In this paper, the MFCC order L is taken as 12, and the length N of each frame is taken as 20 ms, 25 ms and 30 ms respectively. Finally, the 5 s noise sample is divided into F (250,200 and 167) frames. Based on Eqs. (2)–(7), we can calculate the three MFCC for each noise sample. The objective evaluation results generate the input feature space, and the subjective evaluation labels the noise samples. As shown in Fig. 7, the MFCC feature map is constructed as the input of the sound quality evaluation model. To compare with the traditional modeling method of sound quality evaluation, we also select six acoustic parameters as objective evaluation. As illustrated in Fig. 8, the Audio toolbox in MATLAB is used to calculate these six parameters: A-weighted sound pressure level (A-SPL), loudness, sharpness, roughness, fluctuation, articulation index (AI).

Methodology

Transfer learning (TL) is especially useful in situations where data is scarce, because it allows models to leverage existing knowledge, reducing the need for large amounts of labeled data. TL can be divided into four categories according to different technical methods: instance-based TL, feature-based TL, model-based TL and relation-based TL^25,26. Instance-based TL directly uses the data instances of the source task to assist the learning of the target task, which usually involves reweighting the data of the source task to better adapt to the target task. Feature-based TL learns feature representations that can be transferred between source and target tasks. Model-based TL directly transfers the model parameters of the source task to the target task and adjusts them. Relation-based TL is suitable for situations where both source and target tasks involve relational data, such as knowledge graphs or social networks. These classification methods of TL help to understand its wide application and provide guidance for selecting appropriate transfer learning strategies for specific problems.

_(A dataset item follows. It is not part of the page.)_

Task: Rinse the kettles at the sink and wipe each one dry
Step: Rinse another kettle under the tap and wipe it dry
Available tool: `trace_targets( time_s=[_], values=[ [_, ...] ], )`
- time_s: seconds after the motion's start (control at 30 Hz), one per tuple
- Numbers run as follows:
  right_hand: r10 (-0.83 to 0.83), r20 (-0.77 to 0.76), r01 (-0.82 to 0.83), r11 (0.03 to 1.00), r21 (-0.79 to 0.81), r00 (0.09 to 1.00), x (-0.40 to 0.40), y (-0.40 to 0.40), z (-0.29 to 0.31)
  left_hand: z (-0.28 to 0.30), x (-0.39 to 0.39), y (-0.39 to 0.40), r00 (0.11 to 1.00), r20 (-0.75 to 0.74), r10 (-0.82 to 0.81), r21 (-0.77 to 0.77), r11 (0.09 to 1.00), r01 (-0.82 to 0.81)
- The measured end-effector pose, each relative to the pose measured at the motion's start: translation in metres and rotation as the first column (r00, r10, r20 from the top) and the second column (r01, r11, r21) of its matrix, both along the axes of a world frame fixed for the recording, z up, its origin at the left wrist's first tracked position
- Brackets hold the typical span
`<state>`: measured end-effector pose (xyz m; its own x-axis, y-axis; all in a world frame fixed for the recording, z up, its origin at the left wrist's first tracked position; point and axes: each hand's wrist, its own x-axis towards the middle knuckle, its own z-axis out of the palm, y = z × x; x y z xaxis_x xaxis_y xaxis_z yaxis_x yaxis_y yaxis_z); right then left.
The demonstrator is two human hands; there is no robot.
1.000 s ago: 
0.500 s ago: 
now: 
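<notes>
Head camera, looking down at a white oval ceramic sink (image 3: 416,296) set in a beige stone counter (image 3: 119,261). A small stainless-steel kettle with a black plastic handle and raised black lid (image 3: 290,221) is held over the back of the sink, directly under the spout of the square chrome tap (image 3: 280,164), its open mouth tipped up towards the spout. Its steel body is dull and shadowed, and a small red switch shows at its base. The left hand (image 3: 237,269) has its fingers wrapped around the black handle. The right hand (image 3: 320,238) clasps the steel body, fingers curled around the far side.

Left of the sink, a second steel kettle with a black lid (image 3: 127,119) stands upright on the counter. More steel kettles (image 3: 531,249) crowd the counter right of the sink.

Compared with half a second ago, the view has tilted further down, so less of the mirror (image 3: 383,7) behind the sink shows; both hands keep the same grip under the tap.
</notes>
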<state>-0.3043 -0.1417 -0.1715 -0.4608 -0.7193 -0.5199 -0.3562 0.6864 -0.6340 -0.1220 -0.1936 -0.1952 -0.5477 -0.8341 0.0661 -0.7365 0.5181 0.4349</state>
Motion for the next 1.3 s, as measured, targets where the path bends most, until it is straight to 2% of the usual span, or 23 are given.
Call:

In this paper, we take the sound quality evaluation of roller chain transmission system as the target task and choose the sound quality study of silent chain transmission system as the source task. The source task and the target task are the same in feature space and data space, but the data distribution is different. We choose the model-based TL approach, in which the model parameters of the source task are used as the initialization parameters of the target task model²⁷. The fine-tuning process can be represented by the following formula:

$$\theta_{{{\text{target}}}} = \theta_{{{\text{source}}}} + \Delta \theta$$

(8)

where θ_target is the model parameter of the target task, θ_source is the model parameter of the source task, and Δθ is the parameter adjustment on the target task. As shown in Fig. 9, by stacking the prediction results of the three target models, the final sound quality evaluation model can be obtained.

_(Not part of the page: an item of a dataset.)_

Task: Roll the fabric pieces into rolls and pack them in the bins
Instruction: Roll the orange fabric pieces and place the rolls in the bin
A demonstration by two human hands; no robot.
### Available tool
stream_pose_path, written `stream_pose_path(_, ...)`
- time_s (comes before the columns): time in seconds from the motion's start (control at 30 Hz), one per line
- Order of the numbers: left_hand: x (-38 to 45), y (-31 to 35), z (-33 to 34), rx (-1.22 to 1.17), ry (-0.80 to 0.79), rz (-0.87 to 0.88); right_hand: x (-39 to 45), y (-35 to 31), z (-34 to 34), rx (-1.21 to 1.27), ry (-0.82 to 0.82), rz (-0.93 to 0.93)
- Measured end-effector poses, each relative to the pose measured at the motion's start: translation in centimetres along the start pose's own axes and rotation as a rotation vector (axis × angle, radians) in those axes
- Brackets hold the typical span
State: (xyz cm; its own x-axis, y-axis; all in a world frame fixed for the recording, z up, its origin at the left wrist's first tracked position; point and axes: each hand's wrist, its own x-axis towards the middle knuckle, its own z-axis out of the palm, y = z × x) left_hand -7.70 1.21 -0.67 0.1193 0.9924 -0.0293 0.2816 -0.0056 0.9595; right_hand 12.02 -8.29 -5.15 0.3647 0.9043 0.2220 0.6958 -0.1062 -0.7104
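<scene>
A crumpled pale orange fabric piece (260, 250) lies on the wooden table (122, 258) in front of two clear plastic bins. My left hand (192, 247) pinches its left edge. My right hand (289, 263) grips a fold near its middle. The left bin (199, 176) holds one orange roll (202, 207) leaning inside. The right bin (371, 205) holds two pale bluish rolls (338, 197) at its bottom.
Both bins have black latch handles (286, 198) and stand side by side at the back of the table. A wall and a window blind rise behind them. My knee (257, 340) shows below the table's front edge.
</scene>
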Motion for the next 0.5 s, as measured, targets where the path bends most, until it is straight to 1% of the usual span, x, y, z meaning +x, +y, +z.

As a basic model, convolutional neural network (CNN) is generally used to solve classification tasks. To model sound quality evaluation, the number of nodes in the output layer is set to 1, and a continuous value can be obtained without using nonlinear activation function. The convolutional layer in front of the CNN can be regarded as a feature extractor, as shown in the Fig. 10. In the source model, there are three convolution layers (Conv), one maxpooling layer, one flatten layer, and three fully connected layers (FC). The step size of the maximum pooling layer is 2 with 0 padding, and the step size of the Conv is 1 without 0 padding. In the three FC, the number of nodes is 1024, 128, and 1, respectively. To avoid overfitting, dropout technology is used in FC1, and the dropout rate is set to 0.5. The output layer is the last layer, and the output result is the evaluation score. Except for the last layer, the activation functions of other layers are relu. Some studies have shown that the structure of the source model and the target model should be similar²⁸. Therefore, in this paper, the structural parameters of the target model are the same as those of the source model. When the 167 × 12 MFCC feature map is used as input, the structural parameters of the source model are shown in the Table 3. The transfer learning process from the source model to the target model can be summarized as: First, the source model is trained on the source task, and then the feature extractor of the source model is reused on the target model. Based on the samples of the target task, the parameters of the new fully connected layers can be trained on the target model.

Table 3 Model structure parameters.

Full size table

We chose three sound quality research of chain transmission system as the source tasks, which are: silent chain, Hy-Vo chain, and dual-phase Hy-Vo chain. To better train the source model, we need to expand the datasets for these three source tasks. Fuzzy generation is a data enhancement method based on the fuzzy phenomenon in the subjective evaluation of sound quality. After the correlation test, all the subjective evaluation scores are reasonable, but researchers often take the mean as the final score. If the average score is taken as the most correct result, the accuracy of the other scores can be defined. Based on the uncertainty of subjective evaluation results, we introduce fuzzy mathematics to quantify and deal with the fuzziness of this problem. Fuzzy mathematics is an effective mathematical tool for dealing with uncertainty and fuzziness. By introducing the concepts of fuzzy sets and fuzzy logic, it allows mathematical modeling of inaccurate or incomplete information that is prevalent in the real world^29,30,31. Combined with the idea of fuzzy mathematics, fuzzy generation is proposed to expand the datasets. First, we can define a fuzzy map on the evaluation score interval as follows:

$$\begin{gathered} M:I \to \left[ {0,1} \right] \hfill \\ \, s \, \mapsto M(s) \hfill \\ \end{gathered}$$

(9)

where I is the value field [0 10], M is the fuzzy interval of I, and M(s) is the membership function.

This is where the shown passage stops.